Icebucket, you can probably answer the question youself.How much gear do you take out on the ice?I have a bucket for my rods,tackle box, larve bait, scooper, extra towels, gloves and hat, another bucket if you are going to be taking fish home with you, bucket of minnows, auger, lantern or heater with extra can of gas,small shovel,thermos and munchies,vexilar, Aqua-view or both with an extra battery.This will not fit on top of a clam pop-up style shanty.I have seen guys make a frame for the top of the sled so thier gear doesn't fall off, but they're not efficient enough.You will then need to unpack the complete mess, set up the shanty and pull everything back inside with you.This is where the flipovers come in.All the gear stays in the sled until you need it, it's a lot less hastle.One more big thing to consider.........I was at Presque Isle a couple years back in 50 mph winds.Walked all the way to the channel, me and my buddy could not set the Clam 5600 up.We tried for 30 minutes but the wind was just too strong.We decided to walk all the way back to shallower water where the trees were breaking some of the wind.The whole walk back we were passing guys fishing and everyone of them was fishing in a flipover. Just my 2 cents.......I now own 2 different sized flipover shanties.


----------



## PapawSmith (Feb 13, 2007)

I just bought a Shappell 4000 from Wannabiteawerm and it's great. However I will use it primarily when fishing with my wife or a friend so i have a second person to pull my ice box full of gear. Also, I can set it in about 2 minutes but in a 50 mile p/hr wind i would probably lose my mind in about that same 2 minutes and kick the crap out of it just before it blew away. If I were to fish alone, no question i would buy a clam type. In fact next year I will buy one just so I can.
So there is the answer, buy one of each.


----------



## hardwaterfan (Apr 6, 2004)

i agree with everyone but heres my 3 cents. one advantage that i could think of with a pop style is that the floor is somewhat insulated because the plastic covers the ice. in a flip type the floor area is half open. (half ice/half tub) and also some guys love the headroom. but for me a flip is the way to go.

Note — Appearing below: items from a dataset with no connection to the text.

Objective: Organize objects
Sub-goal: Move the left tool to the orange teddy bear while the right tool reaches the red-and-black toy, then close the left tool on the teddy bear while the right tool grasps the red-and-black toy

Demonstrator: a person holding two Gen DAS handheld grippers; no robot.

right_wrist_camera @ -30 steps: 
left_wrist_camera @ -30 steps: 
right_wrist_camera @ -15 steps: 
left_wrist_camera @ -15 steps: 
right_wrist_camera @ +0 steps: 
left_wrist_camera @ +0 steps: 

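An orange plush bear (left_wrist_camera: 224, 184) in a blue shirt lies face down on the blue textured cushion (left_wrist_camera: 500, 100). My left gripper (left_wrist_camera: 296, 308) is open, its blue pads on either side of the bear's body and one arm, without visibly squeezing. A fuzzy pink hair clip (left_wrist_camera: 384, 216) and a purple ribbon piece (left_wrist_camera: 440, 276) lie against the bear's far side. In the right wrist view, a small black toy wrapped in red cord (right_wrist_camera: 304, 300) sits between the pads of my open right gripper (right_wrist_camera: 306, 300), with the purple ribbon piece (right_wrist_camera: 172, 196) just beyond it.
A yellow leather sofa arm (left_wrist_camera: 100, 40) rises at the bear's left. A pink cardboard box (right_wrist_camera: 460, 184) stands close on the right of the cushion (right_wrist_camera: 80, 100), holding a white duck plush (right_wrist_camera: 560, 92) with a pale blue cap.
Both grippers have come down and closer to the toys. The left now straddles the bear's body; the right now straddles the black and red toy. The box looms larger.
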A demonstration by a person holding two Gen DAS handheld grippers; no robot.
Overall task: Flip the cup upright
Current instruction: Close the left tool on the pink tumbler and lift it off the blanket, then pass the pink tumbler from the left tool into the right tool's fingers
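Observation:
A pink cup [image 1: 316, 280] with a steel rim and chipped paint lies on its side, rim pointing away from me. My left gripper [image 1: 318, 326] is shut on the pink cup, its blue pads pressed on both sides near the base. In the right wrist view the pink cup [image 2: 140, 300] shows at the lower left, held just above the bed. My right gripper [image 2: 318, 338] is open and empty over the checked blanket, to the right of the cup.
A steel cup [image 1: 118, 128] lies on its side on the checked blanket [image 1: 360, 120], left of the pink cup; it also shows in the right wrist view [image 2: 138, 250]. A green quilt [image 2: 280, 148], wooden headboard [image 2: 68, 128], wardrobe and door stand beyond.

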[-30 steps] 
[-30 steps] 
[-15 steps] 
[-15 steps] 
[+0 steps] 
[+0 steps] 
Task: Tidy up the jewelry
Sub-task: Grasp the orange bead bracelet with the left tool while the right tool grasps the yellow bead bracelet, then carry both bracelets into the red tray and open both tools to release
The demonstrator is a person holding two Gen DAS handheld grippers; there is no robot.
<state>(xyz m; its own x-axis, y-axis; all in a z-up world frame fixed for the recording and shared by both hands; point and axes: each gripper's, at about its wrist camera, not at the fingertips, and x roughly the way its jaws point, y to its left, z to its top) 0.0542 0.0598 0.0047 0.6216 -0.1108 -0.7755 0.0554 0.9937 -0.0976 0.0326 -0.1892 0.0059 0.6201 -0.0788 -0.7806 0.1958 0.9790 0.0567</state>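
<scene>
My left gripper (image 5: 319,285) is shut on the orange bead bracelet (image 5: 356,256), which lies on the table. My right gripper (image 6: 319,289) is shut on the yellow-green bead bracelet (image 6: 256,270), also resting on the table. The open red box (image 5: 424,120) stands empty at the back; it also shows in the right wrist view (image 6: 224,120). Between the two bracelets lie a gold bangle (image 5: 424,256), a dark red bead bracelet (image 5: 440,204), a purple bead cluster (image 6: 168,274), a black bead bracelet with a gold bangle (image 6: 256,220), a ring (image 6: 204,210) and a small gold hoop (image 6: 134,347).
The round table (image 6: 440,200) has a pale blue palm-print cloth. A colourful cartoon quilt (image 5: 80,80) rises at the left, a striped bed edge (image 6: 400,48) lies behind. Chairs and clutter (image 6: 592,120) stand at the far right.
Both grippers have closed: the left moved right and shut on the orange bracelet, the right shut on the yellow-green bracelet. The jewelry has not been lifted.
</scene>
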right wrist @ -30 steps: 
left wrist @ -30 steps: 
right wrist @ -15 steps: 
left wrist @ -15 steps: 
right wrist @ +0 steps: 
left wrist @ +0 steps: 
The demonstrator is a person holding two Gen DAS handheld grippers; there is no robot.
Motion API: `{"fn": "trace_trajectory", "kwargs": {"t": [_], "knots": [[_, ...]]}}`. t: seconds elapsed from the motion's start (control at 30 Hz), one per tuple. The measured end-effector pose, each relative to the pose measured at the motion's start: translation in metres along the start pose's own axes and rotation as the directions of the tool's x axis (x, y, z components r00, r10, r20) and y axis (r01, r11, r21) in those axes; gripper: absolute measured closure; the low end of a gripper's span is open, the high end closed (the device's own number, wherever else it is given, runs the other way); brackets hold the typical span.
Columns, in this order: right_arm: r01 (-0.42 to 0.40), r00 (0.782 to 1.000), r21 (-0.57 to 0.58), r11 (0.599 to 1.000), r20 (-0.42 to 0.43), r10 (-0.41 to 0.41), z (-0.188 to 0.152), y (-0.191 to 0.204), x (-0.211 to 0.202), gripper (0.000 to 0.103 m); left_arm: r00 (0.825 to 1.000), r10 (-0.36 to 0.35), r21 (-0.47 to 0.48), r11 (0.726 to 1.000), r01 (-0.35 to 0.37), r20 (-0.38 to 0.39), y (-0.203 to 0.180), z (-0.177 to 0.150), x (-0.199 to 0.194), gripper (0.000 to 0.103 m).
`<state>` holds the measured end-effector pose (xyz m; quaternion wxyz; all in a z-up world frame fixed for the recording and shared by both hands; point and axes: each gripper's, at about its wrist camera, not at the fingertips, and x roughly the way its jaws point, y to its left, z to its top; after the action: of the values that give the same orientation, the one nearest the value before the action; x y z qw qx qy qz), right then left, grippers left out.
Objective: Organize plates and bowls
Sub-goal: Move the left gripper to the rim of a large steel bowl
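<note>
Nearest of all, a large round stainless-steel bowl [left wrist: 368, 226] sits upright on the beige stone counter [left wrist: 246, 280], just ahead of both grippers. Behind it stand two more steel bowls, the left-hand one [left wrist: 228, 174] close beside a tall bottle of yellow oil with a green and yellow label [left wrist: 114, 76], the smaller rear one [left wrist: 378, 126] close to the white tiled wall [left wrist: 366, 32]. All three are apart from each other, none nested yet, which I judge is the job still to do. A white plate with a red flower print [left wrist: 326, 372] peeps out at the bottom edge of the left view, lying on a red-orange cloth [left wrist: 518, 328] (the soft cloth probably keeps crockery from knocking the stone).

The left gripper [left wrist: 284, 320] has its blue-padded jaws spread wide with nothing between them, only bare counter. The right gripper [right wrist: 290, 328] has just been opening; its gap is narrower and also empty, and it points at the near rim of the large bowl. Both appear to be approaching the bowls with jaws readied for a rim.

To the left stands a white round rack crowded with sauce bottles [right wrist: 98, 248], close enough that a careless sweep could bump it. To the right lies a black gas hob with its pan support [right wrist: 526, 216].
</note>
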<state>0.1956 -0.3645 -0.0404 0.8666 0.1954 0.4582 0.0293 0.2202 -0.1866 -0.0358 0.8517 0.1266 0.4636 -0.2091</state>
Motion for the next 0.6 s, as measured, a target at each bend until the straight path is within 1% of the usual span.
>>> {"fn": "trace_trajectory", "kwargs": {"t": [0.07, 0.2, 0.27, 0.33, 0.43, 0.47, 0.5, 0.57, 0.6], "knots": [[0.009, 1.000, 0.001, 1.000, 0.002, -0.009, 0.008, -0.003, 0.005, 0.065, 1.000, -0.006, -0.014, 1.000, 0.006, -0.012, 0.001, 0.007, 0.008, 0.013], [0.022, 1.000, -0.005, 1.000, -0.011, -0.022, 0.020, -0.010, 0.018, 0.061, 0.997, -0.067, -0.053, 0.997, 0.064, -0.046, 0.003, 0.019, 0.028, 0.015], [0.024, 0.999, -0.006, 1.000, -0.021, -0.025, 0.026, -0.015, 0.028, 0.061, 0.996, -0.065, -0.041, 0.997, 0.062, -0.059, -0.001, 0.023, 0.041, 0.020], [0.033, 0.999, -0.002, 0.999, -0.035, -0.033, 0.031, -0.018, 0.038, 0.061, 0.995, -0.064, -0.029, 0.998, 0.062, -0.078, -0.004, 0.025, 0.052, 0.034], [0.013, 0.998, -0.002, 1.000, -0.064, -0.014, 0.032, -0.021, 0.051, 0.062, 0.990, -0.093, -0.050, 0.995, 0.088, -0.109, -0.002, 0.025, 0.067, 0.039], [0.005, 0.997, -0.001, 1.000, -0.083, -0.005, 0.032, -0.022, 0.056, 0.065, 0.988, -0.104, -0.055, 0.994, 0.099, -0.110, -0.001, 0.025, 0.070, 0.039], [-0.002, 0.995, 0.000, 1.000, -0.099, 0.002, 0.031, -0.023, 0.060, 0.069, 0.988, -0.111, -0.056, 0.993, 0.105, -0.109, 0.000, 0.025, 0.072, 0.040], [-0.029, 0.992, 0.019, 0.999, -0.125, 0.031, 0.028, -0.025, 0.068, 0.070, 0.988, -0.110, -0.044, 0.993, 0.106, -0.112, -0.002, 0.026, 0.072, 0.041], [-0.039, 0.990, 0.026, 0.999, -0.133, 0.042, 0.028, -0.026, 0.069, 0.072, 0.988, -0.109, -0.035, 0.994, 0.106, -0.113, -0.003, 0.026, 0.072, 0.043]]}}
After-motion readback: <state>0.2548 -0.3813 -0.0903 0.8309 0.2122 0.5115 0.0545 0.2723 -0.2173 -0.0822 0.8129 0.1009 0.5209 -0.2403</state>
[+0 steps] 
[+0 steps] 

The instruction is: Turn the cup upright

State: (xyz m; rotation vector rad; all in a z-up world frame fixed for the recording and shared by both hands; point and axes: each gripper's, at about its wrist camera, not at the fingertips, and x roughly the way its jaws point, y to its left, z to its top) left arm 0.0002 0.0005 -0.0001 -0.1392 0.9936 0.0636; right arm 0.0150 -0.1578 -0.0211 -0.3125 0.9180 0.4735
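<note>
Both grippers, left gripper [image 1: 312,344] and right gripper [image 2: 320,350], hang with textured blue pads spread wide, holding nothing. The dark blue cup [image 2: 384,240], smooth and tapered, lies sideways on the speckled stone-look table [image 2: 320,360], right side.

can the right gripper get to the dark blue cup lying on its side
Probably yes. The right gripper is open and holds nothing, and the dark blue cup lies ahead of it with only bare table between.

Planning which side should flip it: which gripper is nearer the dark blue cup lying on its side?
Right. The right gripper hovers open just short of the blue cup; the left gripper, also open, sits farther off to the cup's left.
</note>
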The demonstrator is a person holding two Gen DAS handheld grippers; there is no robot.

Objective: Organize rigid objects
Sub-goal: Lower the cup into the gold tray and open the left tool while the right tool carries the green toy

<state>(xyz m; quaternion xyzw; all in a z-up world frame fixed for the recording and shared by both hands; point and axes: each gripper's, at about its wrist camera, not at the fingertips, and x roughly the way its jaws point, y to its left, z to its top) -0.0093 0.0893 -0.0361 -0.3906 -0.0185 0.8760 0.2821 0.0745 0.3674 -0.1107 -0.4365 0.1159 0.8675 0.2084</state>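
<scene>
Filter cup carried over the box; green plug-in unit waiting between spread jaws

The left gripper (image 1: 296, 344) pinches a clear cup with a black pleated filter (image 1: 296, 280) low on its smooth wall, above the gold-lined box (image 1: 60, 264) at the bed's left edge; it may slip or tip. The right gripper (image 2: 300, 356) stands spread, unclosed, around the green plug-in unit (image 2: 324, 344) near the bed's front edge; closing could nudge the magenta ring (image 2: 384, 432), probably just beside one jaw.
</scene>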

theres a lot to consider when picking a shanty, you have to get one that fits you. sometimes things arent necessarily "good" or "bad" but rather a trade off. for example:

more room - more heat needed from a heater
more room - heavier/bulkier, need to consider hauling and storage in the off season
more durable - heavier

also consider the $$$ trade off but you should think of it as an investment.

i love the flip type that i have (a clam pro) and would always go with a small flip type because it matches the way i fish. (usually alone, always pulling by hand, and moving around a lot....it only takes seconds to set up a flip and you dont have to line up ice holes with the base like in a pop up. im not sure exactly how its done but theres slots for the ice holes)

for someone who fishes with lots of people and likes a lot of room and pulls a shanty for miles with a quad, that might be the wrong shanty for that person. but my Dad and I used a flip - type voyager (huge shanty) for years and that was a great shanty. PappaScott is the owner of that shanty now. because it got to be too much for my dad to deal with, now we both have pros.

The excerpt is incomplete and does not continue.